The Tu-95 was painted with a special white reflective paint to protect it from the thermal radiation of the fireball. The airborne laboratory plane was also covered with the same paint. In clear air, the 50 Mt test was capable in principle of inflicting third degree burns at a distance of up to 100 km.
The area of effectively complete destruction extended to 25 km, and ordinary houses would be subjected to severe damage out to 35 km. The destruction and damage of buildings occurred sporadically at much greater ranges than this due to the effects of atmospheric focusing, an unpredictable but unavoidable phenomenon with very large atmospheric explosions that is capable of generating localized regions of destructive blast pressure at great distances (even exceeding 1000 km).

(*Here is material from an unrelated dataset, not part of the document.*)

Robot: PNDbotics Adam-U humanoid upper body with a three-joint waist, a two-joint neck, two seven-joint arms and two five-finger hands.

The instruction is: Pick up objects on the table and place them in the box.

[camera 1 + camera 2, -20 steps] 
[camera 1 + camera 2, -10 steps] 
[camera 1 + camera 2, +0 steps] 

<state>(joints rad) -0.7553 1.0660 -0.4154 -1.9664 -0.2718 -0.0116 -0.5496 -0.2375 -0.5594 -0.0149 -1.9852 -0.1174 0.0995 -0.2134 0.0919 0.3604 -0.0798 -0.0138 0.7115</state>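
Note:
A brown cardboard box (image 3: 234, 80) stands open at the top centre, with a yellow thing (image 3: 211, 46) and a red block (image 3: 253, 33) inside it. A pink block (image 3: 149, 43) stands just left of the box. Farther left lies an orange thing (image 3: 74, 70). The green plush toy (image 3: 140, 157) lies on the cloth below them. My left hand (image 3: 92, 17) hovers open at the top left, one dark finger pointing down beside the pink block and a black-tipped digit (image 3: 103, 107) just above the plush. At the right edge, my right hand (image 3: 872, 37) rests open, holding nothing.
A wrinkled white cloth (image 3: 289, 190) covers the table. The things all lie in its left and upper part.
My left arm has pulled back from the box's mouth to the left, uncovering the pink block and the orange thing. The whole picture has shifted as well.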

It is safe to assume that the 100 Mt bomb was a very conservative design - one that pushed no technical envelopes save for size. The two principal reasons for thinking this are the extremely compressed development schedule, and the very high profile of the test
Wonderful...
There was no previously existing military requirement for a 100 megaton weapon - such weapons are virtually useless for military purposes. The Soviet Union had only one delivery system capable of carrying a weapon of this size - a handful of the relatively slow prop-driven Tu-95 bomber - and it was incapable of intercontinental range with a payload this large. A 100 Mt weapon can level urban areas in a zone 60 km wide, cause heavy damage in a zone 100 km across, cause 3rd degree burns in a region 170 km across (only a bit smaller than the width of West Germany) and eye damage to 220 km. Such a weapon can only be used as a means of destroying an entire urban region - a major urban complex including suburbs and even neighboring cities. This scale of destruction is much larger than any discrete urban area in Western Europe. With its dense settlement, use of such a weapon in Europe is equivalent to an attack on a major portion of an entire nation and its population. Fallout from a low altitude or surface burst in central England could produce lethal exposures extending into the Warsaw Pact nations; a similar explosion in West Germany could create lethal fallout as far as the Soviet border. Even in the United States there were only three urban regions at that time large enough to conceivably merit attack with such a weapon - New York, Chicago, and Los Angeles. On any smaller target it would be simple overkill. Even if the Tu-95 were able to reach Chicago, the closest plausible U.S. target, (which is doubtful given the enormous payload, far in excess of normal for long-range missions, and the added drag from the belly bulge required to house the bomb) it would have been detected crossing the North American early warning line and then been over U.S. and Canadian territory for 8 hours - ample time for jet fighters to intercept and shoot it down
This made me feel a little better until I realized they were talking about this with reference to military technology 50 years ago. I wonder how hard it would be to come up with a delivery system for this class of weapon today.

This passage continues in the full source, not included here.